Adaptation actions are key responses designed by countries, states, organizations and communities to address the challenges posed by global warming or climate change. Adaptation actions thus seek to reduce vulnerabilities, build resilience and enhance adaptive capacity against climate change induced shocks. While climate change is expected to create new opportunities in some parts of the world, it is also expected to cause considerable distress. The extent of the impact depends on the magnitude of climatic changes affecting a particular system (exposure), the characteristics of the system (sensitivity), and the ability of people and ecosystems to deal with the resulting effects (adaptive capacities of the system). These three factors determine the vulnerability of the system. Assessing vulnerability to climate change is important for defining the risks posed by climate change and provides information for identifying measures to adapt to climate change impacts. It enables practitioners and decision-makers to identify the most vulnerable areas, sectors and social groups. In turn, this means climate change adaptation options targeted at specified contexts can be developed and implemented.
With the effects of climate change increasingly being felt globally, Kenya is no exception and continue to bear the brunt of climate change.
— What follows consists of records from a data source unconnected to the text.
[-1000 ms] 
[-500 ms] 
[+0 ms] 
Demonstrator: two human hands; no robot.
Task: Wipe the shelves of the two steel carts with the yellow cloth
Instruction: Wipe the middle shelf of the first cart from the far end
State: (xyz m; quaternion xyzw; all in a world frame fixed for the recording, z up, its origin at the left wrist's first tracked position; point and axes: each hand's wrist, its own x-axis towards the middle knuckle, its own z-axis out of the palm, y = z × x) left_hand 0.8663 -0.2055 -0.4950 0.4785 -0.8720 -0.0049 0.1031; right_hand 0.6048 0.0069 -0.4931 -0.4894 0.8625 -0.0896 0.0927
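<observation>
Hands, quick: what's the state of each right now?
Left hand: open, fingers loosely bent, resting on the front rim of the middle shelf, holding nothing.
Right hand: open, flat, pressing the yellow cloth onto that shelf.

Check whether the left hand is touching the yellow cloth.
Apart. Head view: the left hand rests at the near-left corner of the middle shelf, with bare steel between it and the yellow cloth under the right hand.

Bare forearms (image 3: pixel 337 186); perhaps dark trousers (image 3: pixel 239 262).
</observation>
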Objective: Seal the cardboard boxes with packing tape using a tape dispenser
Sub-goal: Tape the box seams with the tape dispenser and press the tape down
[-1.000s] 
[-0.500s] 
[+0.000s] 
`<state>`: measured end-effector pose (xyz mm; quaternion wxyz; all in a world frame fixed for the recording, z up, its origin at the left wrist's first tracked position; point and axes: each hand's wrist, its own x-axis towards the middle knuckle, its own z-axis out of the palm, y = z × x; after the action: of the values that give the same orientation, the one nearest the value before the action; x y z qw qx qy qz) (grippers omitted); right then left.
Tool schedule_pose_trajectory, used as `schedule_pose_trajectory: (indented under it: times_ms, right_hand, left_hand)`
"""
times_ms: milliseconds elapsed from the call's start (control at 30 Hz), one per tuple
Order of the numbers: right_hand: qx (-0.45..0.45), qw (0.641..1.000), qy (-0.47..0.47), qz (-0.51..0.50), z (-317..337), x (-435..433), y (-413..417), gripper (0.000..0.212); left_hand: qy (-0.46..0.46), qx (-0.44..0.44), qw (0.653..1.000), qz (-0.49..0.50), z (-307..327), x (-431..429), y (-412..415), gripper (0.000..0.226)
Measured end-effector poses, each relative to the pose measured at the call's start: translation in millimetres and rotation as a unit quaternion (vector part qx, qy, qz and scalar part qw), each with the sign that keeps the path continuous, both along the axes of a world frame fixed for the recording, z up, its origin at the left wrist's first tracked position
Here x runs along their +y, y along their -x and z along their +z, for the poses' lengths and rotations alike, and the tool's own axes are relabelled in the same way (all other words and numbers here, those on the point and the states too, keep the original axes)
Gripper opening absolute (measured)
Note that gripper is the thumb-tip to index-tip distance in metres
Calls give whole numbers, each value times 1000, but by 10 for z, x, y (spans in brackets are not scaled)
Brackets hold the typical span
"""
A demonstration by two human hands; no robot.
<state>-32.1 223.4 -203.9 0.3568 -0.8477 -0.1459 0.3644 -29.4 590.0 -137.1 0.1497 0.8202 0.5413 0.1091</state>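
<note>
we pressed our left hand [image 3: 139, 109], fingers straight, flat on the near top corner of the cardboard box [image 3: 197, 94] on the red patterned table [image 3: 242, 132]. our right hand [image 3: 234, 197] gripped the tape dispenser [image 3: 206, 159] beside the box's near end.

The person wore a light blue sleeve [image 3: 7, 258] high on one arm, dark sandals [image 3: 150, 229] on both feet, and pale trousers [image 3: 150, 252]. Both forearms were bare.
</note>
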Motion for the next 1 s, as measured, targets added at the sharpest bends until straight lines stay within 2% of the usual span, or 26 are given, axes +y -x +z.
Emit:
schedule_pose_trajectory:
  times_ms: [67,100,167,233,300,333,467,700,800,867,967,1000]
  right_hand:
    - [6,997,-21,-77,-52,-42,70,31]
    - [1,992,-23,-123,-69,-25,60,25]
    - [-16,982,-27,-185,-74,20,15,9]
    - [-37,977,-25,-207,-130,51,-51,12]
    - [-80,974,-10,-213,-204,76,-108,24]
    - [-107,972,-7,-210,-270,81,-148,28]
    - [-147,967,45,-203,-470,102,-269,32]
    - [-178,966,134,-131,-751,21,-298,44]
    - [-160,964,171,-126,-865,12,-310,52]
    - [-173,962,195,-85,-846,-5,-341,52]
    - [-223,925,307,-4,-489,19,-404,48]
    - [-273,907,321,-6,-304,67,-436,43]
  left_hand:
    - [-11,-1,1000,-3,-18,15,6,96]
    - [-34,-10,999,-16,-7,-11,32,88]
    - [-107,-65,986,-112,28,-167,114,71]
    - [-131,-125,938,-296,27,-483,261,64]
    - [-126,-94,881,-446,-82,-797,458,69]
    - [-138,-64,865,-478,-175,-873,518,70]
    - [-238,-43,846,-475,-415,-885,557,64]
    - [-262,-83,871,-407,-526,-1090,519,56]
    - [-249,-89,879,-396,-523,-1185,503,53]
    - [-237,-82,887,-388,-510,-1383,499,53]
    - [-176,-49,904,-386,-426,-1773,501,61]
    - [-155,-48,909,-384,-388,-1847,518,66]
Kenyan vulnerability is further exercebated by her over reliance on climate sensitive social economic sectors like agriculture, tourism, energy among others. The change in the frequency and magnitude of hazard events is increasing and therefore heightening underlying issues of vulnerability and uncertainty. As a result of global warming, climate-related hazards like ﬂoods, droughts, coastal ersosion, heat waves, and storms are expected to become more frequent and/or possibly also more intense. This will result in increasing vulnerability as climate trends will damage livelihoods, environments, and therefore undermine food security and increase poverty . In addition, some climate-related hazards such as droughts, storms, ﬂoods, heat and cold waves will affect places that have not experienced them before.
These incidences not only presents a threat to attainment of vision 2030 and sustainable development goals but also rapidly reverse any gains accrued so far if not adequately addressed through enhancing resilience and adaptative capacity in all sectors in the country. Enhanced climate resilience includes strong economic growth, resilient ecosystems, and sustainable livelihoods for Kenyans. It will also result in reduced climate-induced loss and damage, mainstreamed disaster risk reduction approaches in various sectors, reduced costs of humanitarian aid, and improved knowledge and learning for adaptation and the future protection of the country. Kenya recognizes that all sectors are vulnerable to climate change and thus need to ensure that we adequately prepare, plan and sustainably respond to climate change.
Though climate change is global, the impacts are local, meaning that the local conditions and circumstances disctate the specific priority adaptation options to be applied. The impacts of and the vulnerabilities to climate change can vary across regions (e.g. global, national, subnational), economic sectors (e.g. agriculture, industry, water ), social groups (e.g. urban populations, forest dwellers, coastal communities) or types of system considered (e.g. natural, social, economic, socio-ecological). Solutions to adapt to the effects of climate change take many shapes and forms, depending on the unique context of a community, business/organization, country, region etc., and the specific impacts of climate induced hazard. Given these circumstances, there is no ‘one-size-fits-all-solution when it comes to climate change adaptation.
Kenya has developed and finalized its National Adaptation Plan (NAP) 2015-2030 that aims “to consolidate the country’s vision on adaptation supported by macro-level adaptation actions that relate with the economic sectors and County level vulnerabilities in order to enhance long term resilience and adaptive capacity.” The NAP is the principal guiding planning document for adaptation actions in the country. The NAP is envisioned to help the government move toward achievement of Vision 2030 goals by mainstreaming Climate Change adaptation into planning and action at both national and sub national. This is through implementing the National Climate Change Action Plan by providing guidance on priority actions with a mainstreaming approach under which adaptation and development goals are complementary. This approach is recommended and supported in the Climate Change Act, 2016, National Climate Change Action Plan, Climate Change Framework Policy and the Nationally Determined Contribution as articulated in the Climate Change Framework Policy and Climate Change Act 2016.